Wherever possible, you should use a preprocessor geared to the language you are writing in. Modern versions of the GNU assembler have macro facilities. Most high level programming languages have their own conditional compilation and inclusion mechanism. If all else fails, try a true general text processor, such as GNU M4.

C preprocessors vary in some details. This manual discusses the GNU C preprocessor, which provides a small superset of the features of ISO Standard C. In its default mode, the GNU C preprocessor does not do a few things required by the standard. These are features which are rarely, if ever, used, and may cause surprising changes to the meaning of a program which does not expect them. To get strict ISO Standard C, you should use the -std=c90, -std=c99 or -std=c11 options, depending on which version of the standard you want. To get all the mandatory diagnostics, you must also use -pedantic.

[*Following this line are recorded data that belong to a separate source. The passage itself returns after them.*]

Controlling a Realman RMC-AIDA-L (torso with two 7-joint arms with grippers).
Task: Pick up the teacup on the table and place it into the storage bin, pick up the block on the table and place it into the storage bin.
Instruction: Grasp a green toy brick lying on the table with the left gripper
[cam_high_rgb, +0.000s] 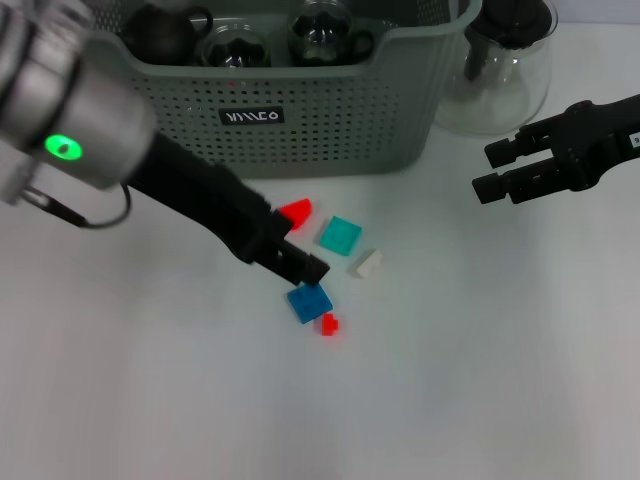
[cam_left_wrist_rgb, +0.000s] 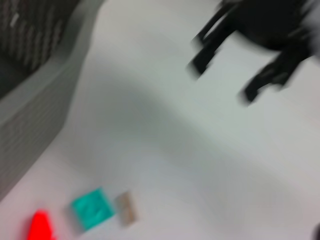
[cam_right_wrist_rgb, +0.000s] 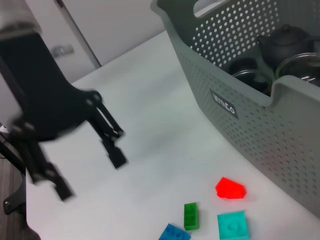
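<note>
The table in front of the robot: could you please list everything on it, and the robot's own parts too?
Table: one, white.
Bin: one, grey-green, at the back of the table.
Dark teapot: one, black, in the bin.
Glass vessels: at least two, clear, in the bin.
Glass teapot: one, clear with a black lid, right of the bin.
Red wedge: one, in front of the bin.
Teal block: one, right of the red wedge.
White block: one, small, beside the teal block.
Blue block: one, nearest the left hand.
Small red block: one, touching the blue block.
Green block: one, beside the blue block, seen only in the right wrist view.
Left hand: black, open, over the blocks.
Right hand: black, open, in front of the glass teapot.
</note>
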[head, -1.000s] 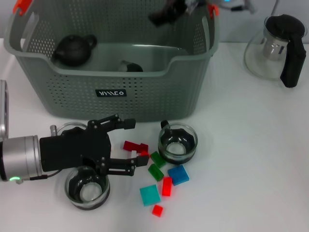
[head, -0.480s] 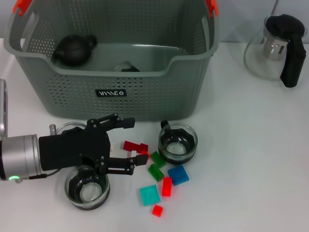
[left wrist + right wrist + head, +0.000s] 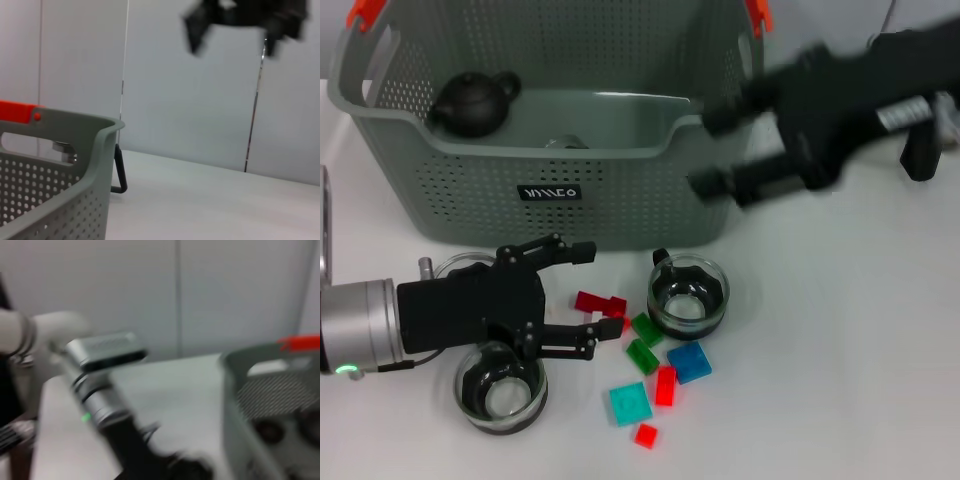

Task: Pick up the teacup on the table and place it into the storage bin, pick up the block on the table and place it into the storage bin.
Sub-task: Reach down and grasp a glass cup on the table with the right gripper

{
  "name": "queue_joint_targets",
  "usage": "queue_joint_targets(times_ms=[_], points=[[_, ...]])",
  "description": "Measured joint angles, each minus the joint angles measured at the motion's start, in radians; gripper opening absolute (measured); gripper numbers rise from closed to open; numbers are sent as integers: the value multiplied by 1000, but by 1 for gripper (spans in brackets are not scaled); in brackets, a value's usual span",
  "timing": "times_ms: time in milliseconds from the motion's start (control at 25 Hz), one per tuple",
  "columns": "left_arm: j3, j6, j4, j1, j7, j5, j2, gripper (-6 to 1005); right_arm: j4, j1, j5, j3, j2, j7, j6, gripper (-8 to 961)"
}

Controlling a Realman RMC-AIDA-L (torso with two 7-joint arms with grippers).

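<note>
The grey storage bin stands at the back, with a black teapot and part of a dark cup inside. In front of it, one glass teacup stands mid-table and another sits near the front edge. My left gripper is low over the table, open, with a red block lying between its fingers. Other blocks lie beside it: green, blue, teal, red. My right gripper is blurred and open beside the bin's right front corner, holding nothing.
A third glass cup is half hidden behind my left gripper. A glass teapot with a black handle stands at the back right, partly covered by my right arm. The left wrist view shows the bin's rim and its orange clip.
My right arm, out of view half a second ago, has swung in from the right to the bin's right front corner. My left gripper has hardly moved.
</note>
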Motion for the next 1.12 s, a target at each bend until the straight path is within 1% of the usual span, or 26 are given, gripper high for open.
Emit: queue_joint_targets(times_ms=[80, 200, 520, 680, 920, 1120], points=[[-2, 0, -1, 1, 2, 0, 0, 945, 4, -12, -12, 8, 1, -1, -54, 696], [-3, 0, -1, 3, 2, 0, -2, 945, 6, -31, -55, 5, 4, -2, -92, 695], [-3, -1, -1, 7, 2, 1, -2, 945, 77, -28, -189, -15, 12, -19, -105, 692], [-3, -14, -1, 8, 2, 4, -3, 944, 135, -18, -255, -75, 16, -43, -81, 692], [-5, -33, -17, 9, 2, 1, -5, 944, 219, 12, -347, -177, 22, -82, -3, 688], [-38, -38, -39, 7, -1, 0, -7, 944, 281, 43, -384, -260, 23, -126, 83, 683]])
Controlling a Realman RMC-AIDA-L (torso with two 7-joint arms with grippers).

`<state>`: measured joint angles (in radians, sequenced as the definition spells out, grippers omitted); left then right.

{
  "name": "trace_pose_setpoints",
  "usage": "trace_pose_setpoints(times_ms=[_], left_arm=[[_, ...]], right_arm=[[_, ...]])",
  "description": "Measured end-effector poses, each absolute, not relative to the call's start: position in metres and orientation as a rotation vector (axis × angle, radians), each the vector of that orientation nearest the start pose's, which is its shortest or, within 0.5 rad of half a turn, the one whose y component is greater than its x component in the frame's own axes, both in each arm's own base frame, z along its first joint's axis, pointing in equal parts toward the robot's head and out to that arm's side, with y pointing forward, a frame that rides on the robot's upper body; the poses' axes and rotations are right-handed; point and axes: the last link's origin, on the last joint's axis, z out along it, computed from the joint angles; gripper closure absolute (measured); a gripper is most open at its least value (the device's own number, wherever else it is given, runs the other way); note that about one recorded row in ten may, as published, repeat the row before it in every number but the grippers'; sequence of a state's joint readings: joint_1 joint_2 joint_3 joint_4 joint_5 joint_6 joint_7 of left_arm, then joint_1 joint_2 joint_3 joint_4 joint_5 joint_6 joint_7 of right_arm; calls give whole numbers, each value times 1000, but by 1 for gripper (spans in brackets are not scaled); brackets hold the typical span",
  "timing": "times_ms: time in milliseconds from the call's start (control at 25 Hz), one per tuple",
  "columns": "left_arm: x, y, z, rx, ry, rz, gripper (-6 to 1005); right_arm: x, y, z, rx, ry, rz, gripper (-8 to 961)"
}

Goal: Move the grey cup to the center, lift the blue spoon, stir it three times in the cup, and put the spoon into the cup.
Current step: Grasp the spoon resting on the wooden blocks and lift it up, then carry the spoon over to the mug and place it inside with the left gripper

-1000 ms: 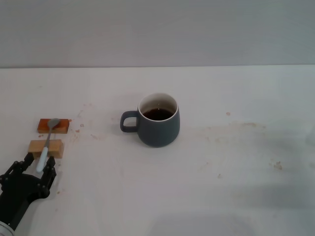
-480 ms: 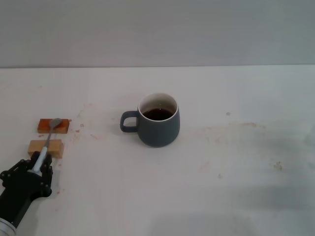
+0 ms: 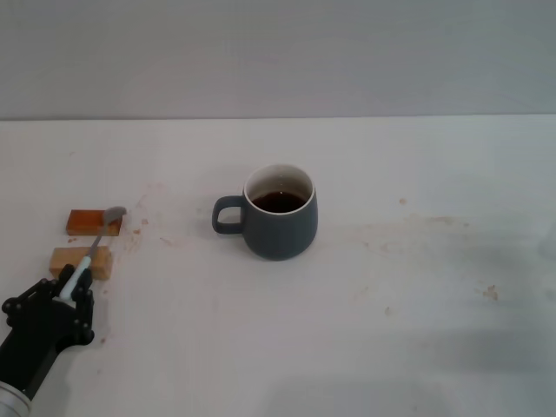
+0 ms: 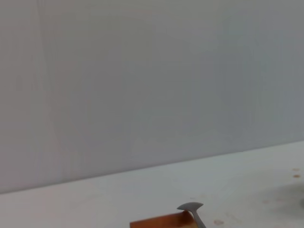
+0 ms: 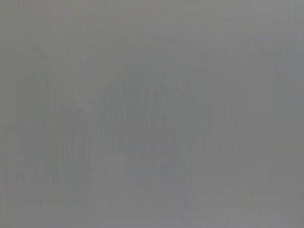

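The grey cup stands upright near the middle of the white table, handle to the left, dark liquid inside. My left gripper is at the near left, shut on the pale handle of the blue spoon. The spoon's metal bowl is raised, over the right end of the orange-brown block. In the left wrist view the spoon bowl shows above that block. The right gripper is out of view; the right wrist view shows only flat grey.
A tan block lies just in front of the orange-brown one, under the spoon's neck. Brown stains and crumbs mark the table to the right of the cup and around the blocks. A grey wall stands behind.
My left gripper closed on the spoon's handle. The spoon's bowl has lifted off the orange-brown block and swung a little to the right.
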<state>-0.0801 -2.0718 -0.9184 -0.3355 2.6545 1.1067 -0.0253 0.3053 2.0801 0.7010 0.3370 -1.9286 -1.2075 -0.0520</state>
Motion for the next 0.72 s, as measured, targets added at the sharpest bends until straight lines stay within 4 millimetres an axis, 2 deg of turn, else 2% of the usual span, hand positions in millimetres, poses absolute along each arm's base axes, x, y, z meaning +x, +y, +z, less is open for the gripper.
trace_pose_setpoints(times_ms=[280,320,480,520,680,720], left_arm=[[-353,231,-49,-1778,-515,-544,820],[-346,235,-46,-1777,-474,-561,820],[-340,242,-40,-1786,-451,-576,820],[-330,253,-33,-1819,-453,-576,820],[-316,266,-24,-1860,-441,-545,820],[-300,276,-14,-1884,-423,-524,820]], right_arm=[[343,297,-13,-1375,617,652,955],[343,297,-13,-1375,617,652,955],[344,296,-13,-1374,619,650,955],[345,295,-13,-1373,622,649,955],[345,294,-13,-1371,621,650,955],[345,293,-13,-1368,620,653,955]])
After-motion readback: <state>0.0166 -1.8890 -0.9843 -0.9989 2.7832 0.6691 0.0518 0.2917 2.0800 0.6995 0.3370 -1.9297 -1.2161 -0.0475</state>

This manual describes the behavior of the ISO preprocessor. To minimize gratuitous differences, where the ISO preprocessor's behavior does not conflict with traditional semantics, the traditional preprocessor should behave the same way. The various differences that do exist are detailed in the section Traditional Mode.

For clarity, unless noted otherwise, references to CPP in this manual refer to GNU CPP.

The cpp command expects two file names as arguments, infile and outfile. The preprocessor reads infile together with any other files it specifies with #include. All the output generated by the combined input files is written in outfile.

Either infile or outfile may be -, which as infile means to read from standard input and as outfile means to write to standard output. If either file is omitted, it means the same as if - had been specified for that file. You can also use the -o outfile option to specify the output file.

Unless otherwise noted, or the option ends in =, all options which take an argument may have that argument appear either immediately after the option, or with a space between option and argument: -Ifoo and -I foo have the same effect.

Many options have multi-letter names; therefore multiple single-letter options may not be grouped: -dM is very different from -d -M.

Predefine name as a macro, with definition 1.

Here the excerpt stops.